Чтобы я не напрягал голос, а он свои уши, Фрэнсис придвинул к кровати маленький столик и занялся составлением преамбулы, отчетливо произнося слова, дабы я мог подтвердить их правильность. Он произносит их медленно, по слогам, как будто говорит со старым маразматиком.
– Во имя Господа Бога, аминь. Я, Уильям Шекспир, из Стрэтфорда-на-Эйвоне, в графстве Уорик, дворянин, будучи в полном здравии и памяти…
«Боже, – подумал я, – продлится ль та строка до Страшного суда? Я ведь помру, пока он закончит. Ну и ладно! Пусть себе пишет и перечитывает написанное вслух, для того он и пришел, такая уж у него работа. А нам предстоит другой разговор, и ради него я встану и приоденусь, сниму халат, который и вправду начинает походить на саван. Не легче ли закрыть глаза и, подобно духу, покинуть тело, надеть лучшие сапоги, облачиться в старомодный камзол – подходящий траур по Уиллу, – перегнуться через письменный стол, окунуть перо в чернильницу из червленого золота и в последний раз начать писать дрожащей рукой…
…О смерти: безвестный край, полуденный сон, вечный холод, ужас королей, подруга бедняка. Я писал о ней с обманчивой авторитетностью, я создавал героев, рассуждающих о конце, я был знатоком театра смерти, ее имитатором и иллюзионистом. Молниеносными ударами пера я убивал десятки людей наповал, так что пергамент сочился кровью: я заставлял розы сыпаться из каменных ртов, а язык Йорика пускать корни. Вокруг провалившихся губ, как цветы, вырастали слова, и принц датский слышал в тишине эхо вечности, которой не было конца. Но дальнейшее не молчанье, господа, оно наполнено громкими сомнениями и красноречиво тем, что не сказано. И сейчас, когда я гляжу на медлительное зарево стрэтфордских рассветов и закатов, я в последний раз спрашиваю себя: „Что есть смерть?” Одни говорят, что в доме Отца Нашего много обителей, другие – что она ничто: гниение, безмолвие, сон.
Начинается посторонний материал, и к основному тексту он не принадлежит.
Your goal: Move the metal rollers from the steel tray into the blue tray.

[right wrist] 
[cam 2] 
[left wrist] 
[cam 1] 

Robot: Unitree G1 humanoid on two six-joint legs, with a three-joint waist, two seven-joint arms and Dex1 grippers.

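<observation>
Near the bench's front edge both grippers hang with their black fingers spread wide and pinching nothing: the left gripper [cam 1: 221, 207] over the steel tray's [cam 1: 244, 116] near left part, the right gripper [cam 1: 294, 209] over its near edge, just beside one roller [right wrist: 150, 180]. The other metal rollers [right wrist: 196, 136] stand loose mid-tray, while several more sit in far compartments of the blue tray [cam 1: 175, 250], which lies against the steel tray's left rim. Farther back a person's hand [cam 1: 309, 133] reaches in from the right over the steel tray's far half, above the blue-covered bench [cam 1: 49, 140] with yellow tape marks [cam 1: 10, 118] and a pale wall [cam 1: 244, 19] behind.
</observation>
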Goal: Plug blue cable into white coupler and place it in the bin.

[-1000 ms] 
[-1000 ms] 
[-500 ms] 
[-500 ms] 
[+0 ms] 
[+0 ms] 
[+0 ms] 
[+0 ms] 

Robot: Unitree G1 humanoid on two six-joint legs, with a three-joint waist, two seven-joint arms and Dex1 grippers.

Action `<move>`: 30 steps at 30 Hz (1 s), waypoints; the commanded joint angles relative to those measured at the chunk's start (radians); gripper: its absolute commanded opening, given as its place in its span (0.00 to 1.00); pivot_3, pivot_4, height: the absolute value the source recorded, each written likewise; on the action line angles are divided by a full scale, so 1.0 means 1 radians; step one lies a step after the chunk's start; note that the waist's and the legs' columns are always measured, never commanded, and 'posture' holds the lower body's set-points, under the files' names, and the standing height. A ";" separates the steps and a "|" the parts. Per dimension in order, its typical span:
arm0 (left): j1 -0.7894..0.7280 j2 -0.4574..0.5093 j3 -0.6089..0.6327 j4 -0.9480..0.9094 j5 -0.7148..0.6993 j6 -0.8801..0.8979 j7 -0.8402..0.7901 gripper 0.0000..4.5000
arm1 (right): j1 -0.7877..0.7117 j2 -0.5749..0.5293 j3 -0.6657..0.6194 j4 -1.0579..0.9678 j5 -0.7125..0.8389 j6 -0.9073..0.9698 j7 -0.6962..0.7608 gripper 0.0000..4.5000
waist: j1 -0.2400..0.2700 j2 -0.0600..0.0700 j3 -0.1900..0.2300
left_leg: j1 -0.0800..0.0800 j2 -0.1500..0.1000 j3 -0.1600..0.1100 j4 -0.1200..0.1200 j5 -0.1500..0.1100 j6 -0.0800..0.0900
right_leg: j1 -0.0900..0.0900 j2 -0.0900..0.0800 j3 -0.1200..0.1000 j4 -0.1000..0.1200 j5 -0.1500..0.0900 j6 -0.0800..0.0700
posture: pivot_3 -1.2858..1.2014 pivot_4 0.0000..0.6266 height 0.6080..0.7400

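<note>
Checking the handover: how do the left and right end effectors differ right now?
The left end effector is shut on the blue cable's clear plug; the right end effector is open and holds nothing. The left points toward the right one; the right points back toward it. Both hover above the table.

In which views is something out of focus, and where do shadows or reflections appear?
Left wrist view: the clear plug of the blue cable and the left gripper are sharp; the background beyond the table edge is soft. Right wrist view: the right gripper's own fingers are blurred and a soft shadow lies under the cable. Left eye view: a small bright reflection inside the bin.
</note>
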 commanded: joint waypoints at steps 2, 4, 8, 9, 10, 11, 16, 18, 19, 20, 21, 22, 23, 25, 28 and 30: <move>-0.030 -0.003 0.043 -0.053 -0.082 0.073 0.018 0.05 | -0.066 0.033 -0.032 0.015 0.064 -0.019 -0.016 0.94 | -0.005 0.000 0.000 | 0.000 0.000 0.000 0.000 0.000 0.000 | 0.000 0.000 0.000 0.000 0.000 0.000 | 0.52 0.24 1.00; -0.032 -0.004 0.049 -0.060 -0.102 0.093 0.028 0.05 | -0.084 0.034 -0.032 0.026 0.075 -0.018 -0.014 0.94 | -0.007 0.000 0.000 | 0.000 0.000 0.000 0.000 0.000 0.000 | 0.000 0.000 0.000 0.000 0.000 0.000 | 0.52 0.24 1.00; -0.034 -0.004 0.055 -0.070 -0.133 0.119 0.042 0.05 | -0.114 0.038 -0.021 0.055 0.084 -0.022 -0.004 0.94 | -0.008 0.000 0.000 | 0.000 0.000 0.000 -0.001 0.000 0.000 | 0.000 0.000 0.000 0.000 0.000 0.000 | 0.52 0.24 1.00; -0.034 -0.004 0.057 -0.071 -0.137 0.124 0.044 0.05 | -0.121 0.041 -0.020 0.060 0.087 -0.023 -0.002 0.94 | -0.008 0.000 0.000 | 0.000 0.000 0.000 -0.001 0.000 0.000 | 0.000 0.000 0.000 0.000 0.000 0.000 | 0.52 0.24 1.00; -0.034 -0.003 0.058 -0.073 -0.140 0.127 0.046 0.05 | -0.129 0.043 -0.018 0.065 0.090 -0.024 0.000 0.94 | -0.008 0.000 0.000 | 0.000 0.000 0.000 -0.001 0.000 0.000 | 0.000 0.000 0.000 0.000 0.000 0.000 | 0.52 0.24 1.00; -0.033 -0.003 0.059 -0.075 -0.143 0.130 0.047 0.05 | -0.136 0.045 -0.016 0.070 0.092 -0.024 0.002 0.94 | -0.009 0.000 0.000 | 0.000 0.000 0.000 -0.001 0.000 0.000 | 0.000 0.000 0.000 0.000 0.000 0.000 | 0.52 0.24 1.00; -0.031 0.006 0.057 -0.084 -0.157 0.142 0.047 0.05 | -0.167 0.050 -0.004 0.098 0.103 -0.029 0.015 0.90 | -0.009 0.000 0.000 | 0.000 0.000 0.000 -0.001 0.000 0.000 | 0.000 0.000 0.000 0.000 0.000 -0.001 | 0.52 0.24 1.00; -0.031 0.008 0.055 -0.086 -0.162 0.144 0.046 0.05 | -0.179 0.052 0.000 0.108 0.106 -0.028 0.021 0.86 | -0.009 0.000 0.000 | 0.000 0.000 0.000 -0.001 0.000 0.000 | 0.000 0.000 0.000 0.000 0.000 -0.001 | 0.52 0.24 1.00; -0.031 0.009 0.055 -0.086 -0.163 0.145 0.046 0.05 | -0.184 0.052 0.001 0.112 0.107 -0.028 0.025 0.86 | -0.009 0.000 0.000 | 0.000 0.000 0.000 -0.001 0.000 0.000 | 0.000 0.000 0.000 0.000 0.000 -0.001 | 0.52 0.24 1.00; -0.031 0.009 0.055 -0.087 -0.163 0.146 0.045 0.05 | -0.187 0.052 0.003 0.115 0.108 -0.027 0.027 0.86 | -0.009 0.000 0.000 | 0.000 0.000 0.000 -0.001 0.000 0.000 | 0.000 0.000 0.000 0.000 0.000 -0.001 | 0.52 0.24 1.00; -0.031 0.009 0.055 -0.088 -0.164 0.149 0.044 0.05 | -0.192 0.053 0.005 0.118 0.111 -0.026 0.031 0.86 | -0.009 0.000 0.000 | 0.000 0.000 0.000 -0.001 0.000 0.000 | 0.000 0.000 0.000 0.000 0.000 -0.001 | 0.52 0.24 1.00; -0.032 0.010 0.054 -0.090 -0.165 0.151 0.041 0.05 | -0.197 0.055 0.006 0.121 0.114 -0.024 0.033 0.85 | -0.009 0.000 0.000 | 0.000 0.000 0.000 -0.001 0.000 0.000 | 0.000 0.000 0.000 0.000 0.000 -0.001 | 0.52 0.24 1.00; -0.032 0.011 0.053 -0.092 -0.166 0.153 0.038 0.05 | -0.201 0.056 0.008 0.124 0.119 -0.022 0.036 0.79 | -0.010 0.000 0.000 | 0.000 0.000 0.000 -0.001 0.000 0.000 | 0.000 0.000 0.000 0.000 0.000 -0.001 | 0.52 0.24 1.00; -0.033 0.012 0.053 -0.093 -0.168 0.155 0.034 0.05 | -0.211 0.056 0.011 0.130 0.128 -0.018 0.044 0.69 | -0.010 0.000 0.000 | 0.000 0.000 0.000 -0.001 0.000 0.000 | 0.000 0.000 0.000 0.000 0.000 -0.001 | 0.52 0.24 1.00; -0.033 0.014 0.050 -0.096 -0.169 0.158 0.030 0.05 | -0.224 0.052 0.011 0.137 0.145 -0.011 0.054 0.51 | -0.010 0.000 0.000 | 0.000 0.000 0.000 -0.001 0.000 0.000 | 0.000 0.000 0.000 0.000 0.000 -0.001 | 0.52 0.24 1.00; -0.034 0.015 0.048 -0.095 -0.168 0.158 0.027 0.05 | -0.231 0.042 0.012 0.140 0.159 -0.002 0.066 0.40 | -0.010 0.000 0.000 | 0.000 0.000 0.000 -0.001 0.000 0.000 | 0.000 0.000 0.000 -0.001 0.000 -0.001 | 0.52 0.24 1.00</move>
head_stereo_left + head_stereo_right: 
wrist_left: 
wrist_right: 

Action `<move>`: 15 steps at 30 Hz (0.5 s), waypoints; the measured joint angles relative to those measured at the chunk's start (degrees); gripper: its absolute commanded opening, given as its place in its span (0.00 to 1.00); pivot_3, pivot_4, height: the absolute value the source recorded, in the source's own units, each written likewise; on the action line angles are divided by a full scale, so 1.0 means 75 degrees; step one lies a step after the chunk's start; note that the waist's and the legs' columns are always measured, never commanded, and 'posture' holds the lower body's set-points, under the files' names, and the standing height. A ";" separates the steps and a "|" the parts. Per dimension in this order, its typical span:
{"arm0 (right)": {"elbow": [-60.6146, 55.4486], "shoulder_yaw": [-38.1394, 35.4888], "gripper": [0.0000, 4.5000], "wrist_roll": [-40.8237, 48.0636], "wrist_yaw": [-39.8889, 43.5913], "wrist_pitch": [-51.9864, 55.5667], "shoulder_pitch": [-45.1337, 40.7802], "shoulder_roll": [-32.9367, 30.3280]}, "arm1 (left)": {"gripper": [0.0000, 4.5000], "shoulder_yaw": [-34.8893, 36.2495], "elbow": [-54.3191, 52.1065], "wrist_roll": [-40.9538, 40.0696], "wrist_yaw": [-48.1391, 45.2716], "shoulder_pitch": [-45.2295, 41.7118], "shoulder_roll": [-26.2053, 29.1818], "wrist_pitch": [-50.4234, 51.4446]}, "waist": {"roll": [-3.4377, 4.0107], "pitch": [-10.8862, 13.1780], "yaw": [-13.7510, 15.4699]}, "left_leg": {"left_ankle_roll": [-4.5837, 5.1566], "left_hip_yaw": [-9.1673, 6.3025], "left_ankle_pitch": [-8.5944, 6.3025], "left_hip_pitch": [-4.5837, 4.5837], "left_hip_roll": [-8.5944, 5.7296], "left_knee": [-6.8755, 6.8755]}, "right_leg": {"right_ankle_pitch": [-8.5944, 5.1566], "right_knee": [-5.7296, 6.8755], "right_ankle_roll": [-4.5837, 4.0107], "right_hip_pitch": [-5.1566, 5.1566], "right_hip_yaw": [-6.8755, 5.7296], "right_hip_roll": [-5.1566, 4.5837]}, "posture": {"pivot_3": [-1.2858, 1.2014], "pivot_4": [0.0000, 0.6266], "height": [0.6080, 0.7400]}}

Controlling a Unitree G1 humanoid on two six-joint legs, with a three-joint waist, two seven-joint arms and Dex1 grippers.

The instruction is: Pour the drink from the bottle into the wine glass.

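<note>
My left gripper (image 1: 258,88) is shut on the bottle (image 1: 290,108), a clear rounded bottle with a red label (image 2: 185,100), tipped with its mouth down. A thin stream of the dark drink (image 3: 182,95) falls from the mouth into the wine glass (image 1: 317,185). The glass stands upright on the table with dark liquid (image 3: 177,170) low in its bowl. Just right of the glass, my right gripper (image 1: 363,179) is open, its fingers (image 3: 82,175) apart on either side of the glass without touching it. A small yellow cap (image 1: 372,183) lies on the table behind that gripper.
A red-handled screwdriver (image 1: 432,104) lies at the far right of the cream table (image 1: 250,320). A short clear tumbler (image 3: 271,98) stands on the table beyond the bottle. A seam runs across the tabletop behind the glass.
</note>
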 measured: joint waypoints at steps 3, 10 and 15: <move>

Не скажу об обителях, но точно знаю: смерть не ничто. Скорей она – все, что она забирает. Отнимая то, что у нас есть, и сводя нас к чему-то меньшему чем ноль, к минус тому, кем мы были, смерть – противоположность „ничто”. Попросту говоря, она „все”. Чтобы точно понять, что же такое смерть, нужно понять, чего именно она нас лишает. Именно этого я и хочу добиться в своем финальном выходе на сцену. Свернуться зародышем, уснуть в материнской утробе, чтобы родиться заново и попробовать вернуться в самое начало».
1
– Ну что ж, Уилл, начнем?
Нет спасенья от этих бормочущих нотариусов. Щедрой рукой Фрэнсис Коллинз налил себе моего лучшего бургундского, залпом осушил бокал, налил еще и поставил его на столик рядом с пером, чернильницей и едва начатым листом пергамента. Луч бледного мартовского солнца скользнул по перевернутому красному конусу вина и подмигнул мне со стены комнаты – моей камеры смертника. Во мне шевельнулось что-то из прошлой жизни, то, что теперь ускользает. Пальцы не держат перо, так что писать, Фрэнсис, придется тебе. Налей-ка мне лучше пивка.